▸ Your instructions
Count every line in the entries below that contains the word "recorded", and give only that number.

(Data items)
■ ■ ■ ■

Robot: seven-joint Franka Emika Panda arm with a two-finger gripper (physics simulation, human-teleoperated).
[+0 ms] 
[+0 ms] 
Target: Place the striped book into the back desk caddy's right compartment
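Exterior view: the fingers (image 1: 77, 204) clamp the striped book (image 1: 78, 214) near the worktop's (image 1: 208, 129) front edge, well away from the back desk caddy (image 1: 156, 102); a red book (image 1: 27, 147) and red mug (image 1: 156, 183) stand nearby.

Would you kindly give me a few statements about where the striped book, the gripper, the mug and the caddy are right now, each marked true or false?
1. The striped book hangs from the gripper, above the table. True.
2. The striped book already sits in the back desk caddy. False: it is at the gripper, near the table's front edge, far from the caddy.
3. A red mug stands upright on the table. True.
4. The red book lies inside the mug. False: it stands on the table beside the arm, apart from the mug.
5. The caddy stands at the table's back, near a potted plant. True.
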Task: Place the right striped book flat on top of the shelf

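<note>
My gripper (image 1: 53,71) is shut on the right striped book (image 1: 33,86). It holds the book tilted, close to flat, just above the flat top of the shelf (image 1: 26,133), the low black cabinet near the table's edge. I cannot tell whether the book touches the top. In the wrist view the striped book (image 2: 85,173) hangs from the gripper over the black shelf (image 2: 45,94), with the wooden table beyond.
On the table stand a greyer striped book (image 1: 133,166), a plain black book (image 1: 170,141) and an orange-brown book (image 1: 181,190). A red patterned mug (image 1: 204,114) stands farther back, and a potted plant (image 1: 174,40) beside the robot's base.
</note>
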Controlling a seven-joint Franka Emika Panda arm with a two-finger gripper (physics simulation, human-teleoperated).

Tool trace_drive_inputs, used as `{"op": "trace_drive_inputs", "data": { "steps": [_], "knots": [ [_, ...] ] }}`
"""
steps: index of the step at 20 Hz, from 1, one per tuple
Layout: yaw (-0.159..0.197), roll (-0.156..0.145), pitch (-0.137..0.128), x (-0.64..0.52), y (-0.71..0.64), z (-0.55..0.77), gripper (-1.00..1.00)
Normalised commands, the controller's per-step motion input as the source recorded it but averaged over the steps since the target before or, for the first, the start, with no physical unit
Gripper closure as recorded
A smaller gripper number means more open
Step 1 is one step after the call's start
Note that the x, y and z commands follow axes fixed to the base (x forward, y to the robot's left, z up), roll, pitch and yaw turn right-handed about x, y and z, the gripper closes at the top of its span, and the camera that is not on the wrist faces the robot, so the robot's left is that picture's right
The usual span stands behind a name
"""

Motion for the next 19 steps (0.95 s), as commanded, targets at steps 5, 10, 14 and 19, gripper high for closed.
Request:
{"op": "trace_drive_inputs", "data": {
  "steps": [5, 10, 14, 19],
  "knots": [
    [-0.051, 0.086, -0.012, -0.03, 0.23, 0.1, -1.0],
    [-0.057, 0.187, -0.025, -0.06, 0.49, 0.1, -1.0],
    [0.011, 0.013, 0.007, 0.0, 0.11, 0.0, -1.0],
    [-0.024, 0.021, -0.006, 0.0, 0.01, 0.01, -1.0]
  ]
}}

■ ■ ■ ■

▸ Reply to the task
2